Tout droit arrivée du Bic, cette enseignante de 27 ans aime dire que "Sherbrooke m'a accueillie, c'est à mon tour d'accueillir les enfants venus d'ailleurs." Et c'est sans l'ombre d'un doute que l'on peut affirmer qu'elle réussit ce défi haut la main!C'est un véritable coup de coeur que Catherine Chénard a eu pour ces enfants. "Ils sont sensibles, faciles à toucher. Ça ne leur prend pas grand-chose pour être heureux. Des fois, j'allonge la récréation de cinq minutes et pour eux, c'est comme le cadeau du siècle, comme si je leur donnais 100 $ chacun. La collaboration des parents est aussi exceptionnelle. Ils nous portent une confiance importante. Pour eux, l'éducation occupe une place pri-vilégiée dans leurs valeurs. Tout ça, ça nous pousse énormément comme prof", croit celle que les élèves appellent madame Catherine.

Pas toujours simple la vie d'enseignant en classe d'accueil. Ses élèves ont de 6 à 12 ans et composent avec des degrés d'apprentissage différents. Certains ne parlent pas encore le français. "Mais ces enfants veulent tellement que ça nous motive. Par contre, ça reste un gros défi. Seulement au niveau de la langue. Quand ils arrivent ici, ils ne parlent pas français. Moi, je parle l'anglais, l'espagnol, mais pas le dari ou l'arabe! Alors, on travaille avec des photos. Mon appareil-photo est devenu un outil de base dans mon enseignement", explique-t-elle.

Parce que lorsqu'on enseigne à des enfants aux difficultés multiples, il faut savoir se retourner sur un dix sous. "Je n'ai pas le choix d'agir rapidement. Mais je prends quand même le temps d'analyser, de réfléchir à ce que je peux apporter aux élèves. Si je suis heureuse, ils le seront aussi. J'appelle ça de "l'égoïsme bienfaisant".

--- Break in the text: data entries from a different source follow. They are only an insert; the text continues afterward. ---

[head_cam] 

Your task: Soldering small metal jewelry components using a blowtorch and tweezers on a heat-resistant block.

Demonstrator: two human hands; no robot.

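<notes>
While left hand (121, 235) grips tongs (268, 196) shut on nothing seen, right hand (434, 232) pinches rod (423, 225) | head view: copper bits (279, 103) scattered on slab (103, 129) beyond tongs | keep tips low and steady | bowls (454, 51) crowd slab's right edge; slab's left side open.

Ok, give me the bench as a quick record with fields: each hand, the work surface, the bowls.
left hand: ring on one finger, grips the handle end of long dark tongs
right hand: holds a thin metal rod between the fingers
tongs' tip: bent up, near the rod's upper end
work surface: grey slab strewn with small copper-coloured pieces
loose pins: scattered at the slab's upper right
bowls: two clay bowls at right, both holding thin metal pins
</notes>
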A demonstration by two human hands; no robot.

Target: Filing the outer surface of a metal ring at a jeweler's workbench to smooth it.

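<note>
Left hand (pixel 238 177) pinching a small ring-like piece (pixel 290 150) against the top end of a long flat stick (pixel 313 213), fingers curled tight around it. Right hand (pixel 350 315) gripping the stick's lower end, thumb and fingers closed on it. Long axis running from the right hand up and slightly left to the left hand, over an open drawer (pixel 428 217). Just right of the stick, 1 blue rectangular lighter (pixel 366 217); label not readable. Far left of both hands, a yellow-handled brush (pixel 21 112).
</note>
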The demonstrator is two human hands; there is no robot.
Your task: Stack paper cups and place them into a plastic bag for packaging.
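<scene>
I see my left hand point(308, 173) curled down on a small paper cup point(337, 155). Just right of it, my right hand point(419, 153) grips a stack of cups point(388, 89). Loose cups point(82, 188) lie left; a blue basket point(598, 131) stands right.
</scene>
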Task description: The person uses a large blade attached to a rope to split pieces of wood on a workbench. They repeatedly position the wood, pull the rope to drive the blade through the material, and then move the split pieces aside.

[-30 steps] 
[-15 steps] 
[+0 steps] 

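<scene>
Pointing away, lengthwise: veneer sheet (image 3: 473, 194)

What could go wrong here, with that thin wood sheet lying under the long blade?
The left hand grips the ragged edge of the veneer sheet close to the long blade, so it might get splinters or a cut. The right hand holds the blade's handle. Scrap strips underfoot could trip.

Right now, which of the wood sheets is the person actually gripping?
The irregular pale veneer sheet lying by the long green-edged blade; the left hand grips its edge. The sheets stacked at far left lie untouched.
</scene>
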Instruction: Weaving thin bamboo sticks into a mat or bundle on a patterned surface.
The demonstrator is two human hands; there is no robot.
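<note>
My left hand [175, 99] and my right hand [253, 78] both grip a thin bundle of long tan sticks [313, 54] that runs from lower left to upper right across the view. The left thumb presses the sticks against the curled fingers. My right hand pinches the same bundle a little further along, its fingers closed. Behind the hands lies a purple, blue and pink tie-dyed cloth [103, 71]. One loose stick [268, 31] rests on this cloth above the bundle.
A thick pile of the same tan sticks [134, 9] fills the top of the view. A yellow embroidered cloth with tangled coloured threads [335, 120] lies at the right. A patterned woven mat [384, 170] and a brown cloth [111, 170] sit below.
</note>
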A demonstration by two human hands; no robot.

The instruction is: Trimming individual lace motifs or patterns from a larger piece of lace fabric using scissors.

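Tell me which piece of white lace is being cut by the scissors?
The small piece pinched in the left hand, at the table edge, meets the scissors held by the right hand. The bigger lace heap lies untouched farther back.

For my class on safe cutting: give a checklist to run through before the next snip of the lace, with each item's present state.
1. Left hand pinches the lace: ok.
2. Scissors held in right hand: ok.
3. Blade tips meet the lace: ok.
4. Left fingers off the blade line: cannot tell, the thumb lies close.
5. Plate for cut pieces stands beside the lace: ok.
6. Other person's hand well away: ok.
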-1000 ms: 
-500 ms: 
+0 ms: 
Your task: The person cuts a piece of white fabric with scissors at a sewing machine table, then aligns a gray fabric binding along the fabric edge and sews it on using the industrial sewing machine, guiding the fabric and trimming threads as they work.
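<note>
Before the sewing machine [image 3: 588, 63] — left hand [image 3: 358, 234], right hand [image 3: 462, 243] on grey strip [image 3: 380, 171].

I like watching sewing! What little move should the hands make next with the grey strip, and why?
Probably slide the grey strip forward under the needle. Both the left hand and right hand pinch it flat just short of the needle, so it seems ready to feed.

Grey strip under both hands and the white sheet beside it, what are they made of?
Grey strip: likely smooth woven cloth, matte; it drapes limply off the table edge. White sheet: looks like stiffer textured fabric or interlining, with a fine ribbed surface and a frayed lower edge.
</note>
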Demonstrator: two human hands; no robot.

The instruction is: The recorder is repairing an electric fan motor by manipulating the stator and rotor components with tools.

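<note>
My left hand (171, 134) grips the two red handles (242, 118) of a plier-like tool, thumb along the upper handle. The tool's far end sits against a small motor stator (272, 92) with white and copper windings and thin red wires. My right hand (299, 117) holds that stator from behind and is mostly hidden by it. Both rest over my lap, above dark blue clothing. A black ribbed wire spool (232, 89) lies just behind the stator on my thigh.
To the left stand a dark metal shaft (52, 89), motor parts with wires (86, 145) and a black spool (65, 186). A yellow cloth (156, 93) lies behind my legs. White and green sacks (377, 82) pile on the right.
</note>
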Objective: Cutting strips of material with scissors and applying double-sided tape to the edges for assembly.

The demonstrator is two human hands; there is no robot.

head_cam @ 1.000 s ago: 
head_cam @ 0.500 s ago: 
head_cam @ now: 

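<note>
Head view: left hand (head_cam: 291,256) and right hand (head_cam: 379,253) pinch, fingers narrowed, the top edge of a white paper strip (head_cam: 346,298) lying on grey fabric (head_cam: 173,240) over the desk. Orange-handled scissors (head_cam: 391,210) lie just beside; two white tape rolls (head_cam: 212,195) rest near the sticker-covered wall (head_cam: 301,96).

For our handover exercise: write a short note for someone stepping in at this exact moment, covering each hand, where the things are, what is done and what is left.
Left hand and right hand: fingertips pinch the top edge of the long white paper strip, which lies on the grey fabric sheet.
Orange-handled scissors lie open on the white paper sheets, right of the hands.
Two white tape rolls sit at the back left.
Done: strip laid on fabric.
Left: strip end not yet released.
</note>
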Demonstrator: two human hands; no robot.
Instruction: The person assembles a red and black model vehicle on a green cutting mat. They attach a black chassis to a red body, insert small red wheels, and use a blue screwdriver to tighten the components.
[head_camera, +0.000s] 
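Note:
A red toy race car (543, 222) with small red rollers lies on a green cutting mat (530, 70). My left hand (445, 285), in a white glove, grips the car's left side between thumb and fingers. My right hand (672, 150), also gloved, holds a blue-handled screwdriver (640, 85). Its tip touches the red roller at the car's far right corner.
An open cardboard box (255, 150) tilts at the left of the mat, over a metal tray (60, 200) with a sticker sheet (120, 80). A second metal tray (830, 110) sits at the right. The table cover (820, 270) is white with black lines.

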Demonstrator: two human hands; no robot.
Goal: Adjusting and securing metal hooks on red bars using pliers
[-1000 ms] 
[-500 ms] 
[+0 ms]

Et puis, c'est toujours avec un grand sourire que Catherine Chénard voit l'un de ses protégés intégrer l'enseignement régulier. Mais elle refuse complètement de s'accorder tout le crédit. "C'est un grand travail d'équipe. La direction, l'orthopédagogue, les pa-rents travaillent tous dans le même sens. Je ne suis pas seule là-dedans."